● ASSIGNMENT: Your output should be the line with "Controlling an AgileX" and all following lines of the data below, through the end, repeated exactly.
+++ GIVEN INFORMATION +++
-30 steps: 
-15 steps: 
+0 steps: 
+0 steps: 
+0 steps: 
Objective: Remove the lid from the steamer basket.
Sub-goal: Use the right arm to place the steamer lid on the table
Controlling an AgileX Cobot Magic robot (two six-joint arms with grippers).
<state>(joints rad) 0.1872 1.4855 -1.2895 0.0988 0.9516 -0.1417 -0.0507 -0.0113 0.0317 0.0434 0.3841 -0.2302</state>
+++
● ANSWER SPACE:
Controlling an AgileX Cobot Magic robot (two six-joint arms with grippers).
<state>(joints rad) 0.1872 1.4855 -1.2895 0.0988 0.9516 -0.1417 -0.0507 -0.0113 0.0317 0.0434 0.3841 -0.2302</state>

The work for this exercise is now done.